An indexed view can make this faster.
create view alltypes
with schemabinding as
select typename, count_big(*) as kount
from dbo.types
group by typename
create unique clustered index idx
on alltypes (typename)
The work to keep the view up to date on each change to the base table should be moderate (depending on your application, of course -- my point is that it doesn't have to scan the whole table each time or do anything insanely expensive like that.)
Alternatively you could make a small table holding all values:
select distinct typename
into alltypes
from types
alter table alltypes
add primary key (typename)
alter table types add foreign key (typename) references alltypes
The foreign key will make sure that all values used appear in the parent alltypes table. The trouble is in ensuring that alltypes does not contain values not used in the child types table.

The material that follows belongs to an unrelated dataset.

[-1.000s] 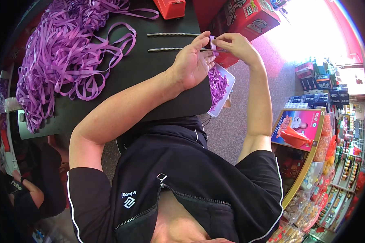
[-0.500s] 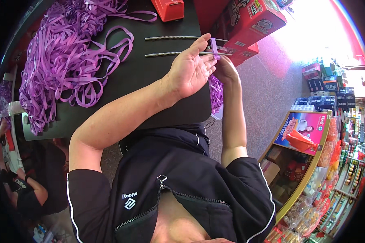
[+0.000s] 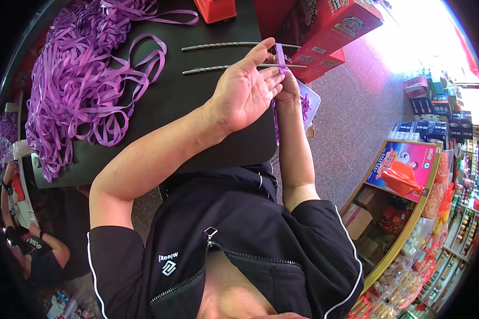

I should try something like this:
SELECT typeName FROM [types] WITH (nolock)
group by typeName;
And like other i would say you need to normalize that column.
An index helps you quickly find a row. But you're asking the database to list all unique types for the entire table. An index can't help with that.
You could run a nightly job which runs the query and stores it in a different table. If you require up-to-date data, you could store the last ID included in the nightly scan, and combine the results:
select type
from nightlyscan
union
select distinct type
from verybigtable
where rowid > lastscannedid
Another option is to normalize the big table into two tables:
talbe1: id, guid, typeid
type table: typeid, typename
This would be very beneficial if the number of types was relatively small.
I could be missing something but would it be more efficient if an overhead on load to create a view with distinct values and query that instead?
This would give almost instant responses to the select if the result set is significantly smaller with the overhead over populating it on each write though given the nature of the view that might be trivial in itself.
It does ask the question how many writes compared to how often you want the distinct and the importance of the speed when you do.